About this exercise ::
Return, exactly and in full, the lines of the records below starting at the one with "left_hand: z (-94" and ending at the one with "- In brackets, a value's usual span", and no other lines.

Data under study ::
□ □ □ □

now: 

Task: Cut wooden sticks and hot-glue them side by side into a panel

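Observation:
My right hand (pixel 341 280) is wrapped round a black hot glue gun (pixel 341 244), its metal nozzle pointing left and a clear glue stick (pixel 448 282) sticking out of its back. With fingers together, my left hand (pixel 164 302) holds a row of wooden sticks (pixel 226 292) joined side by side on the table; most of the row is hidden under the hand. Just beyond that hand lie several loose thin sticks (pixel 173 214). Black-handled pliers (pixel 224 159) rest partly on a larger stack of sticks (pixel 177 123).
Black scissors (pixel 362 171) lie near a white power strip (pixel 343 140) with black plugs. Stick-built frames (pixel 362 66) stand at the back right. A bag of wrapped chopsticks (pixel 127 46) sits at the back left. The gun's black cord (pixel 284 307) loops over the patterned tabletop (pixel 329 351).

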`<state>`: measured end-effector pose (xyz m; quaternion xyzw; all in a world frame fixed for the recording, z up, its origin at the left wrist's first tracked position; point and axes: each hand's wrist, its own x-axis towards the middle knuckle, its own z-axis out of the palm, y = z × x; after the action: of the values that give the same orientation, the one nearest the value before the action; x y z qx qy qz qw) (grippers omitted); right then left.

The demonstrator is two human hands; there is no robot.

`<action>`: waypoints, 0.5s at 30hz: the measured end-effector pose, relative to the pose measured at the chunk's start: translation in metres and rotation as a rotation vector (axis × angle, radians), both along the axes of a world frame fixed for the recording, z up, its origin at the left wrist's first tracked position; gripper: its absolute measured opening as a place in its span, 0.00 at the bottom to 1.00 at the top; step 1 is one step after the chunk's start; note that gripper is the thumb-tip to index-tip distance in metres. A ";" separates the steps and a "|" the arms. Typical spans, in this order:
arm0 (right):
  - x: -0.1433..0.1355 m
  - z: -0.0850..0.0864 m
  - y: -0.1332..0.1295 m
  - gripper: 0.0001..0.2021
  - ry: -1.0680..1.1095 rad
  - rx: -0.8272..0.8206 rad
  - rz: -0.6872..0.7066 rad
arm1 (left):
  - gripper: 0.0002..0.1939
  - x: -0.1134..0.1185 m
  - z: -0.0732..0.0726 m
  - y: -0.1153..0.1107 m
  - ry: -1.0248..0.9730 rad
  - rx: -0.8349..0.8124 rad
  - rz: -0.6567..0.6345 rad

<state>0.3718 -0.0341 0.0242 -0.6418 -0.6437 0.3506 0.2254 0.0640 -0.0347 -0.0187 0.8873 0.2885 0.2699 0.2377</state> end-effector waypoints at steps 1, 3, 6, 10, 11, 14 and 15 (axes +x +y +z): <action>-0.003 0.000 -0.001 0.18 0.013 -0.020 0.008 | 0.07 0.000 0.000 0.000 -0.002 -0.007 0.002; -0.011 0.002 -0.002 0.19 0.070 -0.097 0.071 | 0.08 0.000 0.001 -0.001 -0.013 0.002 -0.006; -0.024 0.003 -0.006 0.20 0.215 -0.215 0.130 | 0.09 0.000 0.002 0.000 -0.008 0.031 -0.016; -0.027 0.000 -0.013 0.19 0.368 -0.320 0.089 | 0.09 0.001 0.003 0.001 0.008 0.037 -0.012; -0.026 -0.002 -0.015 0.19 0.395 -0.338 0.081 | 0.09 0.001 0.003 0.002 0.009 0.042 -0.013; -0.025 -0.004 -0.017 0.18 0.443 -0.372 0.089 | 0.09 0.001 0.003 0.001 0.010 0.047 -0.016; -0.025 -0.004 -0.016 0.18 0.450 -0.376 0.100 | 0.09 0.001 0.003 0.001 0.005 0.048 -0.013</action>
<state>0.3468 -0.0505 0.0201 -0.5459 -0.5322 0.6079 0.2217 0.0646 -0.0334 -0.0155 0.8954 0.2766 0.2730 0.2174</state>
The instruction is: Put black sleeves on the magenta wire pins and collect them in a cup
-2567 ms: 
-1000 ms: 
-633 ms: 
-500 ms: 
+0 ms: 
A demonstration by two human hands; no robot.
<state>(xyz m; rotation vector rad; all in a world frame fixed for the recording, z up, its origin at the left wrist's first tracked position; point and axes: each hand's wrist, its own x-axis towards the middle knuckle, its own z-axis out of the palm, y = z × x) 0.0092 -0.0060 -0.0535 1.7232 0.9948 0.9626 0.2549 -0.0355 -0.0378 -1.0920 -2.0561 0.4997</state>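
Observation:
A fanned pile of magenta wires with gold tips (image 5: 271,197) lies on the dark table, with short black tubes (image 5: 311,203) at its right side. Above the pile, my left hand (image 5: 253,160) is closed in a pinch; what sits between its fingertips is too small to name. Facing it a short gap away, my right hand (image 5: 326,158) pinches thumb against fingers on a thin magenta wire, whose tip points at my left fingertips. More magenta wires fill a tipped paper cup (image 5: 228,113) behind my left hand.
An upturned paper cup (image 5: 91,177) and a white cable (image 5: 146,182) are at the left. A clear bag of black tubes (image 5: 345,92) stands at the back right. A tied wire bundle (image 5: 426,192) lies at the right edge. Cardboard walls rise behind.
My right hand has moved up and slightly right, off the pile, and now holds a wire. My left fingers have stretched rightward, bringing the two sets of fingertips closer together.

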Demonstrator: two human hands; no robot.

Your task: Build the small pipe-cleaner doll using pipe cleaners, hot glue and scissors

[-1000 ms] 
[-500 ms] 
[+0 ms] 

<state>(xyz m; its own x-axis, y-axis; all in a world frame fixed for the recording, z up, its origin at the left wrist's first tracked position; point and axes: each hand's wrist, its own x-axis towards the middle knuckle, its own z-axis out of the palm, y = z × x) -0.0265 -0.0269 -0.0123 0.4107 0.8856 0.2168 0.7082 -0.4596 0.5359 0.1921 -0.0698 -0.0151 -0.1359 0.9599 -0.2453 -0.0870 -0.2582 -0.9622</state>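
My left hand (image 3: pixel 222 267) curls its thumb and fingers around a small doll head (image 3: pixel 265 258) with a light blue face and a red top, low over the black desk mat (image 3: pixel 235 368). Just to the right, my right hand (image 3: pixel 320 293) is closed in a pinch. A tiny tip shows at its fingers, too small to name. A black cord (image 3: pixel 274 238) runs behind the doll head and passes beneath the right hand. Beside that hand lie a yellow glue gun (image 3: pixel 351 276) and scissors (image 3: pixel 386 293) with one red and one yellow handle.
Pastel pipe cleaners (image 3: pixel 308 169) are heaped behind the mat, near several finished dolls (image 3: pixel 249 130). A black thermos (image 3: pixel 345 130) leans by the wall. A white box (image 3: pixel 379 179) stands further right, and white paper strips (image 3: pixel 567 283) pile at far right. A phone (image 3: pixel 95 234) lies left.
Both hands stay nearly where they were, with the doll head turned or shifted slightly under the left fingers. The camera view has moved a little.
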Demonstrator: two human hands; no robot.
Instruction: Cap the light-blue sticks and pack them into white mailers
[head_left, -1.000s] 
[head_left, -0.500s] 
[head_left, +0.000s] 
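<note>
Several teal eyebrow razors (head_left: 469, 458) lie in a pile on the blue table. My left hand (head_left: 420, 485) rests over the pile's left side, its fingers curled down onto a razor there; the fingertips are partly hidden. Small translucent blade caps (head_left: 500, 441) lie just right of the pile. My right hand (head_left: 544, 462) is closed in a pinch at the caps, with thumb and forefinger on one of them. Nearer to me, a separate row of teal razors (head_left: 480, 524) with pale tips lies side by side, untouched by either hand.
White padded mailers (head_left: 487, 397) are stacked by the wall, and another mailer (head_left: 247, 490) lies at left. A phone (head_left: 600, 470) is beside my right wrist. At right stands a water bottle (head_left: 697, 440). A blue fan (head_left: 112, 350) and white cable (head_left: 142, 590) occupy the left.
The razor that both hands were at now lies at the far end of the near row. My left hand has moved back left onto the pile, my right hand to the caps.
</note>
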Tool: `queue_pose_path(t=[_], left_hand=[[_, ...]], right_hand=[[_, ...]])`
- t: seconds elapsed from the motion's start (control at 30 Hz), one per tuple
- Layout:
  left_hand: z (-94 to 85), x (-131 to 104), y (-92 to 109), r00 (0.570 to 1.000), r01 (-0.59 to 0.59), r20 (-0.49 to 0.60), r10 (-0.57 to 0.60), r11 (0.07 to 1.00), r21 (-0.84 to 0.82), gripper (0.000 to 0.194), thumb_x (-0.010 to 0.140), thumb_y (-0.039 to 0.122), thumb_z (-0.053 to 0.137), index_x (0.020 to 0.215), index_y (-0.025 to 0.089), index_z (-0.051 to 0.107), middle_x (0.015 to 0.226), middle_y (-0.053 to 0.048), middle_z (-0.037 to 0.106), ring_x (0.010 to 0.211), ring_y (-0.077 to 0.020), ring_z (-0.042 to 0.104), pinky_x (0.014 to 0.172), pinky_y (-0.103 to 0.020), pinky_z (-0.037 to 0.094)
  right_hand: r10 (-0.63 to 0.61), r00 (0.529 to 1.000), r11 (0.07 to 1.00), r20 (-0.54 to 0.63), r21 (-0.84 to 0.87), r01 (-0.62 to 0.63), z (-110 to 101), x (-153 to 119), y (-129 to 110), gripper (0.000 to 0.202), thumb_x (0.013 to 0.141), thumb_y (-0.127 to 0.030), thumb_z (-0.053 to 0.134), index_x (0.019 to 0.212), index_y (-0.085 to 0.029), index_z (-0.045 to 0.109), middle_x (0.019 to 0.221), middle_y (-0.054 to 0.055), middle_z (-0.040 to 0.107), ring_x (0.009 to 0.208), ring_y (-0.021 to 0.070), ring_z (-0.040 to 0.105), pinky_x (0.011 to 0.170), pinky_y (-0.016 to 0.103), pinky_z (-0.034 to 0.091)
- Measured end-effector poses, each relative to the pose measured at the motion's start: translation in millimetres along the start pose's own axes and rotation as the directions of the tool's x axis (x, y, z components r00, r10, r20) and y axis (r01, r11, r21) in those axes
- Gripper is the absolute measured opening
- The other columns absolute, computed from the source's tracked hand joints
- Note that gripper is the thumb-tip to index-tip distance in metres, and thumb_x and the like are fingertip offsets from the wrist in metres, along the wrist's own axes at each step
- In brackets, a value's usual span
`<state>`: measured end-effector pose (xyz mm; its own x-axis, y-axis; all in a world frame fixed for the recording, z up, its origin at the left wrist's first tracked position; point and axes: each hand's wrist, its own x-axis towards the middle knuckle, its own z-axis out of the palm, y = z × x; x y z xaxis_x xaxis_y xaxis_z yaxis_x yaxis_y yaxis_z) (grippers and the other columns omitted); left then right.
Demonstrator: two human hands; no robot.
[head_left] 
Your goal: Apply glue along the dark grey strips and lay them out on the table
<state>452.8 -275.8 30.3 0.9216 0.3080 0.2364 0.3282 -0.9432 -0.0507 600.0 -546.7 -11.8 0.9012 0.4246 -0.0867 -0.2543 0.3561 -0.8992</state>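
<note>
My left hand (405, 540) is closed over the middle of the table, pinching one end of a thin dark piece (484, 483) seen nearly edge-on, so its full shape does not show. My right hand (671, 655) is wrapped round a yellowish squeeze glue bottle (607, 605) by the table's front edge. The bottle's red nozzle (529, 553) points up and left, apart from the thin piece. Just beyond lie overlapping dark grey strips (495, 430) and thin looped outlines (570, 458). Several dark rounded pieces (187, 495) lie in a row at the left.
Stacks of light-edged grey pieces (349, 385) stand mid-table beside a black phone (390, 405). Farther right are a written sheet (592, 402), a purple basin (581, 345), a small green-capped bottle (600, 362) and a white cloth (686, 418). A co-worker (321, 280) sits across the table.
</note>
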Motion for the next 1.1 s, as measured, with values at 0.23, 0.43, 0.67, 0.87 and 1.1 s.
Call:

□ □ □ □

The completed task ::
  left_hand: z (-94 to 85), x (-131 to 104), y (-92 to 109), r00 (0.570 to 1.000), r01 (-0.59 to 0.59), r20 (-0.49 to 0.60), r10 (-0.57 to 0.60), r11 (0.07 to 1.00), r21 (-0.84 to 0.82), gripper (0.000 to 0.194), thumb_x (-0.010 to 0.140), thumb_y (-0.039 to 0.122), thumb_z (-0.053 to 0.137), index_x (0.020 to 0.215), index_y (-0.025 to 0.089), index_z (-0.051 to 0.107), middle_x (0.015 to 0.226), middle_y (-0.053 to 0.048), middle_z (-0.037 to 0.106), ring_x (0.010 to 0.211), ring_y (-0.077 to 0.020), ring_z (-0.042 to 0.104), pinky_x (0.014 to 0.172), pinky_y (-0.103 to 0.020), pinky_z (-0.037 to 0.094)
  right_hand: r10 (-0.63 to 0.61), r00 (0.529 to 1.000), r11 (0.07 to 1.00), r20 (-0.54 to 0.63), r21 (-0.84 to 0.87), r01 (-0.62 to 0.63), z (-110 to 101), x (-153 to 119), y (-129 to 110), gripper (0.000 to 0.202), thumb_x (0.013 to 0.141), thumb_y (-0.127 to 0.030), thumb_z (-0.053 to 0.134), index_x (0.019 to 0.212), index_y (-0.085 to 0.029), index_z (-0.045 to 0.109), middle_x (0.019 to 0.221), middle_y (-0.054 to 0.055), middle_z (-0.040 to 0.107), ring_x (0.009 to 0.208), ring_y (-0.021 to 0.070), ring_z (-0.040 to 0.105), pinky_x (0.011 to 0.170), pinky_y (-0.016 to 0.103), pinky_z (-0.034 to 0.091)
- Measured end-effector poses, each relative to the pose measured at the motion's start: translation in millimetres along the start pose's own axes and rotation as the directions of the tool's x axis (x, y, z components r00, r10, r20) and y axis (r01, r11, r21) in those axes
- Gripper is the absolute measured opening
- The other columns absolute, computed from the source's tracked hand joints
- Note that gripper is the thumb-tip to index-tip distance in metres, and thumb_x and the like are fingertip offsets from the wrist in metres, along the wrist's own axes at each step
- In brackets, a value's usual span

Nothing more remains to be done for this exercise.